Après une présentation des outils et un accompagnement à la prise en main, pendant deux ans, des lycéens en situation de handicap se sont donc filmés pendant leur formation professionnelle et pendant leur stage respectif, avec comme ambition la valorisation de leur travail en milieu professionnel. Pour Cendrine Mercier, enseignante-chercheuse au centre de recherche en éducation de Nantes (CREN) et membre de l’équipe sur cette étude, la vidéo permet « d’avoir une trace et de travailler la trace active. C’est une richesse de leur proposer des images d’eux en action, ils vont donc pouvoir travailler sur quelque chose de très mouvant ». Ce travail leur permettra, entre autres, de mieux comprendre les compétences acquises et développées au travers de leurs gestes. Cinq élèves, issus du dispositif Ulis en lycée professionnel, ont donc réalisé chacun un film sur leurs parcours scolaire respectif. Cette approche de vidéo montage a également été ouverte à d’autres élèves et enseignants, un effet boule de neige qui « finalement, créer un engrenage pris au niveau du lycée », remarque la chercheuse du CUFR.

« Trouver un sens commun à l’école et au travail »

Afin de mener à bien cette étude, et en parallèle au travail d’alternance filmique – situation où le réalisateur est aussi acteur, spectateur et monteur critique – des entretiens avec les familles ont également été menées. En complément, des enquêtes ont été menés en février dernier. Le troisième axe de travail, celui guidé par Cendrine Mercier, spécialiste des usages numériques et bien-être des jeunes, est un temps de dialogue entre deux espaces, l’école et la famille. Familles, jeunes, associations (Mlezi et Messo – partenaires de l’étude), tuteurs de stage, un total de 19 personnes, se sont récemment rassemblées pour « trouver un sens commun à l’école et au travail, rassembler les attentes, espoirs et craintes de chacun », note-t-elle.

Présentation des capsules vidéo de chaque élève, ateliers facilitateurs d’échanges sur une base de petits jeux pour lever les différentes barrières – celle de la langue, notamment – ont rythmé l’atelier participatif. « Je pense que les jeunes étaient fiers d’eux et l’enseignant aussi », confie Gaëlle Lefer Sauvage. Cendrine Mercier quant à elle, explique qu’en fin de réunion, « une élève lève la main et lance, « moi je voulais juste dire que je suis contente de savoir que l’on peut travailler tous ensemble ». Finalement, elle a résumé en quelques mots, ce qu’on devrait tous faire depuis longtemps ».

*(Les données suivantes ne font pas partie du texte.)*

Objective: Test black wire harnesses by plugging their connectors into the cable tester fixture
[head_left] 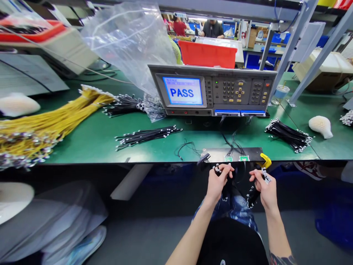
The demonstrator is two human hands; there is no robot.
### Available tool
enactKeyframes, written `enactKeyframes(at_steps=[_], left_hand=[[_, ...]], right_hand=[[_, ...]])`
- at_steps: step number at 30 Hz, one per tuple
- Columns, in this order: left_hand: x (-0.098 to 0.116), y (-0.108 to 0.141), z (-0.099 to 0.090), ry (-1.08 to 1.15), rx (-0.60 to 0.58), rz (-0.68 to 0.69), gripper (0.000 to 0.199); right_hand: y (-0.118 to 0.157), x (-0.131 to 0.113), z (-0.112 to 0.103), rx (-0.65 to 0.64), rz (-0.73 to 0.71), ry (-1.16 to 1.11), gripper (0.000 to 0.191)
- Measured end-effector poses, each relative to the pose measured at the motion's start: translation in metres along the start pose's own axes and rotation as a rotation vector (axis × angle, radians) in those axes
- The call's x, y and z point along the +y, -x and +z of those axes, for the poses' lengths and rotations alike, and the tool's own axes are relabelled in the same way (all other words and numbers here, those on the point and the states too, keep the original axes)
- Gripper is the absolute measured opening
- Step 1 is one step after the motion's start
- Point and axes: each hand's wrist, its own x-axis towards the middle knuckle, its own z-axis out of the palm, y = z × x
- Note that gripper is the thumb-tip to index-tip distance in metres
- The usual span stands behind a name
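Holding black wires (252, 197) tipped with white plugs, both hands sit just off the bench edge: the left hand (219, 182) closed on one end, the right hand (264, 187) curled shut on another stretch. Thin leads run from a black board (220, 154), beside a yellow clamp (265, 160) on the green bench (82, 154), up to a tester (234, 92) showing PASS.

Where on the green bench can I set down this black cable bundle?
Bare green mat lies between the yellow wire bundle and the black wire bundle in front of the grey tester. Crowded: the black board by the yellow clamp.
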Motion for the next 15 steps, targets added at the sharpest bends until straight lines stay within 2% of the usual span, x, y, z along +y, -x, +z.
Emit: enactKeyframes(at_steps=[8, 15], left_hand=[[-0.003, -0.008, -0.003, -0.112, 0.073, 0.040, 0.045], [-0.015, -0.010, -0.001, -0.216, 0.171, 0.143, 0.039]], right_hand=[[0.001, 0.002, 0.002, 0.002, 0.037, -0.018, 0.046], [0.000, 0.004, -0.004, 0.004, 0.039, -0.016, 0.045]])
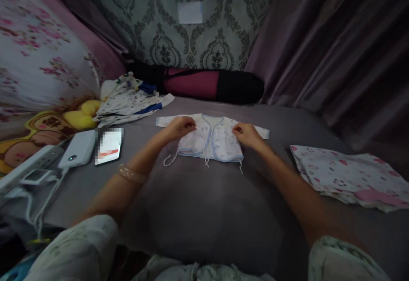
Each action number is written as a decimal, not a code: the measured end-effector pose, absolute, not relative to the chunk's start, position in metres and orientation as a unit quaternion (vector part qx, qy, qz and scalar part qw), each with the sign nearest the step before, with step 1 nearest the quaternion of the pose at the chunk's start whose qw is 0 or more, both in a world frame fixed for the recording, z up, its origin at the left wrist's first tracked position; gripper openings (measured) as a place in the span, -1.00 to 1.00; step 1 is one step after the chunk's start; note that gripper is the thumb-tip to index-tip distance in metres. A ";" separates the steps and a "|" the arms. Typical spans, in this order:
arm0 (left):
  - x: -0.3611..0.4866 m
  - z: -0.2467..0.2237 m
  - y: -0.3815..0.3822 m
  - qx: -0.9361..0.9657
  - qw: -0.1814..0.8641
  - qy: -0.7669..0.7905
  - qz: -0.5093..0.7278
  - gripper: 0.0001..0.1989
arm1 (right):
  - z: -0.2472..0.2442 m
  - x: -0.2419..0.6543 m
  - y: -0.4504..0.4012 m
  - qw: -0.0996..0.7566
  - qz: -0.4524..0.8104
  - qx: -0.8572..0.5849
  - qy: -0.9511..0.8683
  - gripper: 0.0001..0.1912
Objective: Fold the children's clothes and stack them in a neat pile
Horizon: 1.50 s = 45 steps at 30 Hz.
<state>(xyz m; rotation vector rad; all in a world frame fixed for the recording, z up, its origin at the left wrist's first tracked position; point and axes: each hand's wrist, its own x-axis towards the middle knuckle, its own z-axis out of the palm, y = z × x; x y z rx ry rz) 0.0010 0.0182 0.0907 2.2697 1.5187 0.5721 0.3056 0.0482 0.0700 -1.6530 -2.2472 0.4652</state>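
Observation:
A small white baby shirt [211, 138] with pale blue trim lies front up on the grey sheet, its sleeves spread to both sides. Thin tie strings hang from its middle and lower corners. My left hand [181, 127] is at the shirt's left side below the shoulder, fingers closed in a pinch on the cloth. Opposite it, my right hand [247, 135] pinches the fabric by the right armpit. The fingertips partly hide the cloth they hold.
A folded patterned cloth [348, 172] lies at right. On the left are a phone [109, 146], a white power bank [78, 149], a power strip [35, 166] and crumpled clothes [128, 100]. A black and maroon roll [194, 84] lies against the wall.

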 end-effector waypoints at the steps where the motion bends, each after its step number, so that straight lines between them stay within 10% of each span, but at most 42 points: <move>1: 0.017 0.088 0.008 0.820 0.198 0.501 0.194 -0.79 | 0.069 0.288 0.037 0.146 0.190 -0.561 -0.792 -0.84; 16: 0.027 0.033 -0.025 0.826 0.142 0.532 0.123 -0.79 | 0.042 0.243 -0.008 0.079 0.171 -0.559 -0.808 -0.77; 26: 0.060 0.052 -0.033 0.777 0.076 0.615 0.109 -0.70 | 0.059 0.250 0.016 0.259 0.499 -0.628 -0.538 -0.90; 45: 0.107 0.067 -0.090 0.836 0.047 0.546 -0.026 -0.70 | 0.045 0.215 0.002 0.209 0.467 -0.574 -0.639 -0.74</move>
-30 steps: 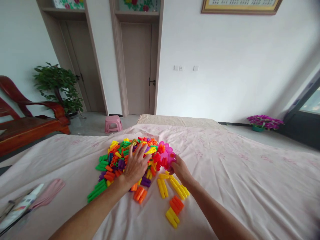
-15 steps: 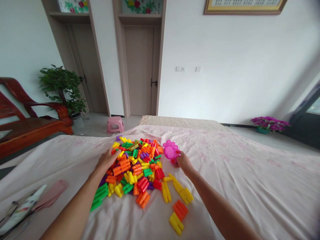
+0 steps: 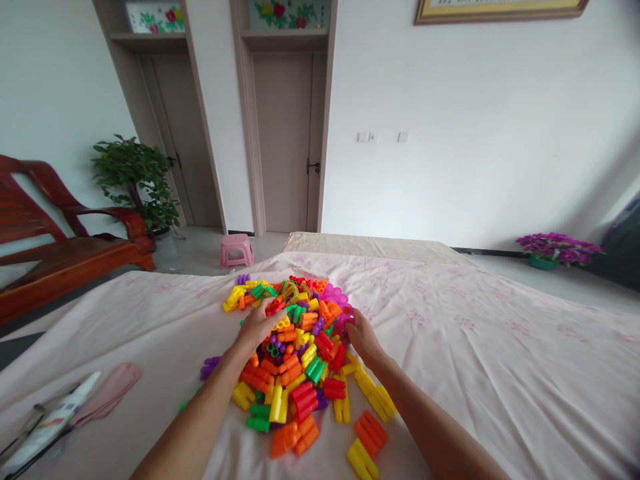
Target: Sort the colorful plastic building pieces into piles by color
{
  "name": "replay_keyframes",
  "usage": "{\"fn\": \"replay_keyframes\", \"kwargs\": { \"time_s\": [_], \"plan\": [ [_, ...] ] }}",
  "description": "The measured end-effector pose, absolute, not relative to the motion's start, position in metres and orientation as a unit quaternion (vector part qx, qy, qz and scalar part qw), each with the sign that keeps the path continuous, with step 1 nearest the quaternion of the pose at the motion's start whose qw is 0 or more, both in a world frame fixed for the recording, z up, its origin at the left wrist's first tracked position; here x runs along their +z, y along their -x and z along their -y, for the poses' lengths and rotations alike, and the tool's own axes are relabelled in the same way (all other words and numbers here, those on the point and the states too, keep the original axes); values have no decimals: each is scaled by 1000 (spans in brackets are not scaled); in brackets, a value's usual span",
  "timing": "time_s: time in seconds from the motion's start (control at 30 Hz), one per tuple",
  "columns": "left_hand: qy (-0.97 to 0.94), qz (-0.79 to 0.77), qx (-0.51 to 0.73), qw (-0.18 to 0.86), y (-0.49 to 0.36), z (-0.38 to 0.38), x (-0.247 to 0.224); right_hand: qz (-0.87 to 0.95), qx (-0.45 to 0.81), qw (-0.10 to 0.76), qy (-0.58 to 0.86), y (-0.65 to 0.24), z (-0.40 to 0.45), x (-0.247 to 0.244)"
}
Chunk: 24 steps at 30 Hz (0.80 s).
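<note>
Gripping pink dish [image 3: 334, 295] in right hand [image 3: 365, 339], left hand [image 3: 256, 329] shifted inward among blocks [image 3: 290, 369], grasp unclear

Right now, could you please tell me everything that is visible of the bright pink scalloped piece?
The bright pink scalloped piece looks like plastic, with rounded lobes along its far edge. It is at the right side of the toy block pile, partly hidden by orange blocks in front. The right hand grips its near right edge. Its exact tilt is unclear.
</note>
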State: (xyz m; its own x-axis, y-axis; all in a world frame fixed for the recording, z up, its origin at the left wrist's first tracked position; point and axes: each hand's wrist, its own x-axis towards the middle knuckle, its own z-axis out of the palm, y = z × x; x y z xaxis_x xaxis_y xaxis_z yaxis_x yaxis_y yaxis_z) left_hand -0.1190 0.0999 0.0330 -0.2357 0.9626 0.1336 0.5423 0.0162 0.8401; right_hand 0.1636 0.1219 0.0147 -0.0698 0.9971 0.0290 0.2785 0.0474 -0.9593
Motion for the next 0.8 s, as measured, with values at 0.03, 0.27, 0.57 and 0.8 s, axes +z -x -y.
{"fn": "replay_keyframes", "kwargs": {
  "time_s": [0.03, 0.27, 0.57, 0.8],
  "plan": [
    [-569, -656, 424, 257, 110, -101, 34, 600, 400, 419, 552, -165, -122, 16],
    [-586, -622, 469, 225, 90, -126, 62, 721, 239, 391, 520, -168, -114, 39],
    [-485, -778, 391, 88, 190, -173, 71, 584, 288, 401, 645, -210, -163, 31],
    [-516, -778, 325, 151, 221, -201, 42, 625, 182, 286, 703, -206, -207, 28]
  ]
}}
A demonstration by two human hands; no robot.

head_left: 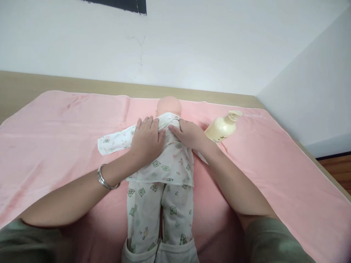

Et la suite de projet d’étude ? « La rédaction de nos recherches, qui donneront lieu à des pistes de réflexions, mais aussi aideront au maximum les équipes à voir les points de difficultés », argumente l’enseignante du CUFR. Tout au long de l’étude et afin de permettre une continuité dans les actions, une personne ressource – par ailleurs enseignant spécialisé – avait été désignée. Cette personne pourra être le relais, porter le projet et continuer les actions menées. « Le participatif, c’est super important, cela montre que l’on n’abandonne jamais personne », concède l’enseignante-chercheuse nantaise. Cette étude permettra dans l’avenir une potentielle ouverture vers d’autres établissements et la formation d’autres enseignants.